**EXERCISE BRIEF:**
Without the pictures, give the entries below again exactly as written.

--- INFORMATION PROVIDED Enclosed Below ---

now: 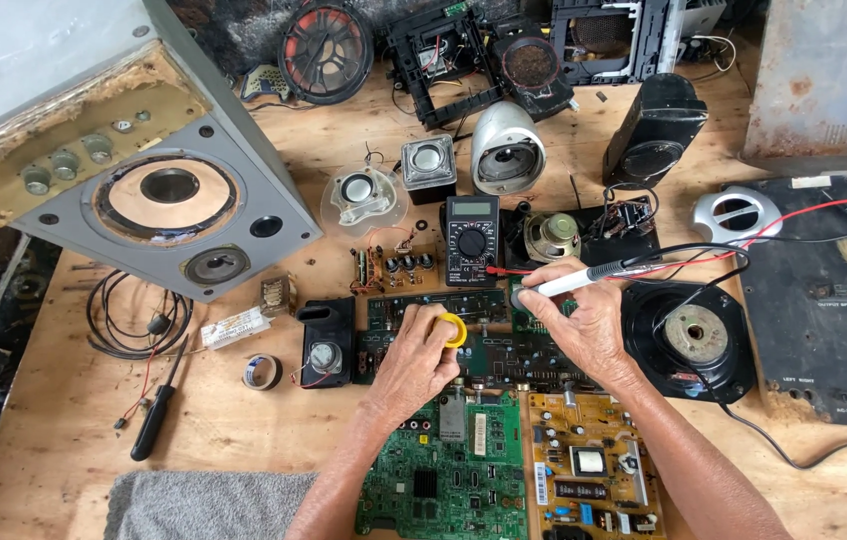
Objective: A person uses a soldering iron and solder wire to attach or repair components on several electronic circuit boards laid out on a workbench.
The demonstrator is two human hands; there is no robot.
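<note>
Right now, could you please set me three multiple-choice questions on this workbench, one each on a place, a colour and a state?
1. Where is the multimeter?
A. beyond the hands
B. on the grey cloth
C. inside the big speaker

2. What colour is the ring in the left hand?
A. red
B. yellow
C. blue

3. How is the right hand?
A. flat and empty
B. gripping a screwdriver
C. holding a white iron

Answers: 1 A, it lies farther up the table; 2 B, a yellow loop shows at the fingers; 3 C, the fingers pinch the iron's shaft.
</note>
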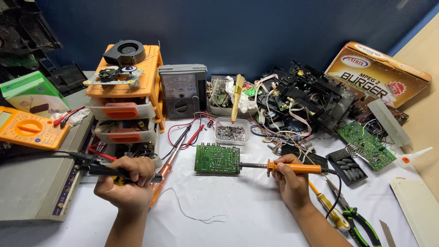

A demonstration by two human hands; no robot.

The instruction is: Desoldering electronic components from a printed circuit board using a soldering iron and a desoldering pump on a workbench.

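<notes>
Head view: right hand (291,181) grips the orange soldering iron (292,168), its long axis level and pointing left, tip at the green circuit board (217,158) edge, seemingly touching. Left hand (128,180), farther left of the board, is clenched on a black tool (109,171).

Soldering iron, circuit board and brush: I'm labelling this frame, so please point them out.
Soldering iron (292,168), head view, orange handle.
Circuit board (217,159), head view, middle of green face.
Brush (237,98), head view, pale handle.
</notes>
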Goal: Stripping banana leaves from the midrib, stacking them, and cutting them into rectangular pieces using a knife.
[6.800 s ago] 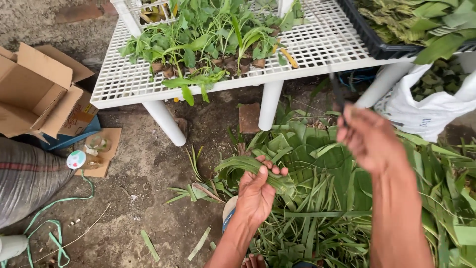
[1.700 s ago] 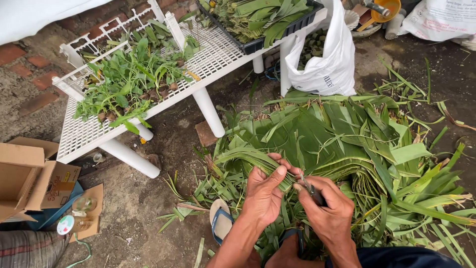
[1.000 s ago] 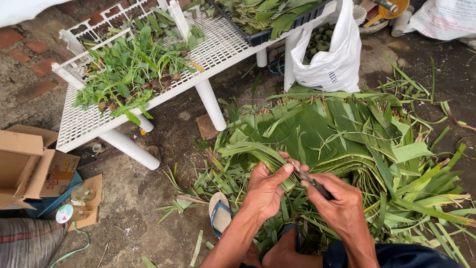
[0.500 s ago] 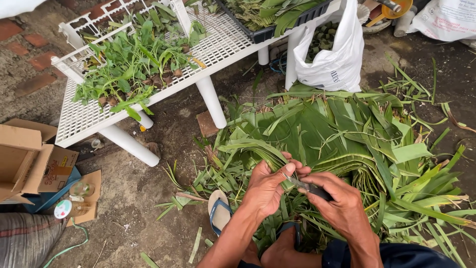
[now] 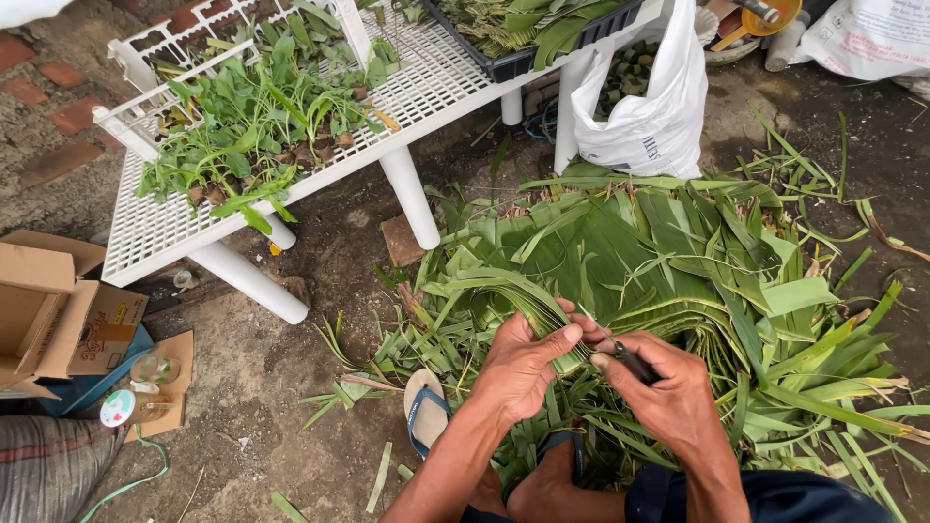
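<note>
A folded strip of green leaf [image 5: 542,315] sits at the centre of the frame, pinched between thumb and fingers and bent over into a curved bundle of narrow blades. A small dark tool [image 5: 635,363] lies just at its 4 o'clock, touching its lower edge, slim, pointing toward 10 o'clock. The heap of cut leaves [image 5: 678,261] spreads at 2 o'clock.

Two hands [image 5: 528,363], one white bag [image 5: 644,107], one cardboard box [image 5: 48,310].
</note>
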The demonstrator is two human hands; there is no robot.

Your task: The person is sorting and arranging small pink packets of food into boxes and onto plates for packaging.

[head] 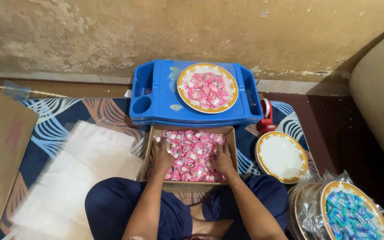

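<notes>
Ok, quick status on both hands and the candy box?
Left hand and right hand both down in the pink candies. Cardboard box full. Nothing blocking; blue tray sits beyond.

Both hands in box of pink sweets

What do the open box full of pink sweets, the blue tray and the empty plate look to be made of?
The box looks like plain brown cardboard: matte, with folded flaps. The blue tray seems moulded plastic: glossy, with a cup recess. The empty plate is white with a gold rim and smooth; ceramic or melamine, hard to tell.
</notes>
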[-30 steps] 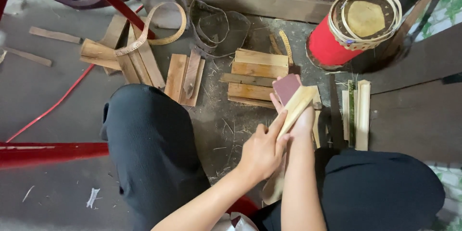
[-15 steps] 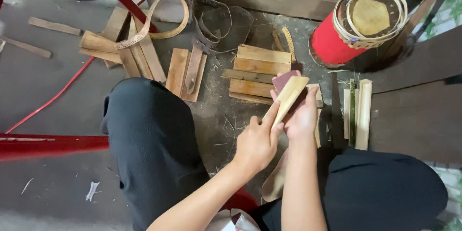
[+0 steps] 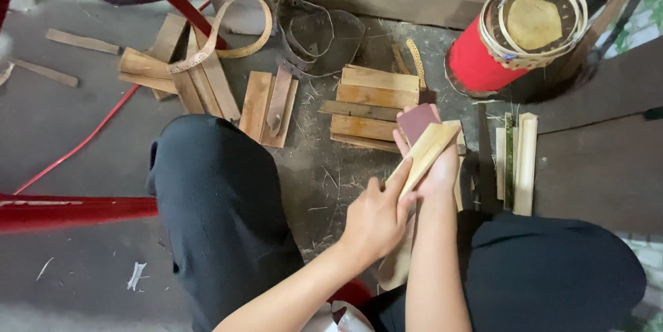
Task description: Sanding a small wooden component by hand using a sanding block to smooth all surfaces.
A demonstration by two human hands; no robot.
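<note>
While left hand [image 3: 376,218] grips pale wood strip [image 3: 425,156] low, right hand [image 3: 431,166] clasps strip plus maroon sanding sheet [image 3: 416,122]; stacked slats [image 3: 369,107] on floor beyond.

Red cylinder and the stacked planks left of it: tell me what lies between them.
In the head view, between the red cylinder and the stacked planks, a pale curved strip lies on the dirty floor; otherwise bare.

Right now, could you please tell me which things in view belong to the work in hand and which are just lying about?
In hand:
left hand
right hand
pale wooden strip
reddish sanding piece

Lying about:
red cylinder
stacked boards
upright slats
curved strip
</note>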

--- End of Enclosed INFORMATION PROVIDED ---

**RESPONSE BELOW:**
now: 
Objective: A person uses a soldering iron and solder wire to attach or repair components on several electronic circuit boards laid out on a workbench.
The demonstrator is two human hands; there is no robot.
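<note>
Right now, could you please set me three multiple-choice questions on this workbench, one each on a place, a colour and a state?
1. Where is the multimeter?
A. beyond the hands
B. on the grey cloth
C. inside the big speaker

2. What colour is the ring in the left hand?
A. red
B. yellow
C. blue

3. How is the right hand?
A. flat and empty
B. gripping a screwdriver
C. holding a white iron

Answers: 1 A, it lies farther up the table; 2 B, a yellow loop shows at the fingers; 3 C, the fingers pinch the iron's shaft.
</note>
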
A demonstration by two human hands; no robot.

The instruction is: Desoldering electronic components from a printed circuit board using a soldering iron and a desoldering pump on a workbench.

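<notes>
Head view: right hand (291,181) grips the orange soldering iron (292,168), its long axis level and pointing left, tip at the green circuit board (217,158) edge, seemingly touching. Left hand (128,180), farther left of the board, is clenched on a black tool (109,171).

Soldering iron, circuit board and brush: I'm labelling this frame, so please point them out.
Soldering iron (292,168), head view, orange handle.
Circuit board (217,159), head view, middle of green face.
Brush (237,98), head view, pale handle.
</notes>
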Goal: Stripping banana leaves from the midrib, stacking them, and cutting them into rectangular pieces using a knife.
[6.800 s ago] 
[1.700 s ago] 
[1.000 s ago] 
[0.500 s ago] 
[now] 
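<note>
A folded strip of green leaf [image 5: 542,315] sits at the centre of the frame, pinched between thumb and fingers and bent over into a curved bundle of narrow blades. A small dark tool [image 5: 635,363] lies just at its 4 o'clock, touching its lower edge, slim, pointing toward 10 o'clock. The heap of cut leaves [image 5: 678,261] spreads at 2 o'clock.

Two hands [image 5: 528,363], one white bag [image 5: 644,107], one cardboard box [image 5: 48,310].
</note>
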The demonstrator is two human hands; there is no robot.

Your task: The person is sorting and arranging small pink packets of food into boxes and onto plates for packaging.

[head] 

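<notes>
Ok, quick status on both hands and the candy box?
Left hand and right hand both down in the pink candies. Cardboard box full. Nothing blocking; blue tray sits beyond.

Both hands in box of pink sweets

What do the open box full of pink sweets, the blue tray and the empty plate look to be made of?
The box looks like plain brown cardboard: matte, with folded flaps. The blue tray seems moulded plastic: glossy, with a cup recess. The empty plate is white with a gold rim and smooth; ceramic or melamine, hard to tell.
</notes>
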[-30 steps] 
[-15 steps] 
[+0 steps] 
Task description: Sanding a small wooden component by hand using a sanding block to smooth all surfaces.
A demonstration by two human hands; no robot.
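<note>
While left hand [image 3: 376,218] grips pale wood strip [image 3: 425,156] low, right hand [image 3: 431,166] clasps strip plus maroon sanding sheet [image 3: 416,122]; stacked slats [image 3: 369,107] on floor beyond.

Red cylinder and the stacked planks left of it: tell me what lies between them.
In the head view, between the red cylinder and the stacked planks, a pale curved strip lies on the dirty floor; otherwise bare.

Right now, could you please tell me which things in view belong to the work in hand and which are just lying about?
In hand:
left hand
right hand
pale wooden strip
reddish sanding piece

Lying about:
red cylinder
stacked boards
upright slats
curved strip
</note>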

The exercise has now been completed.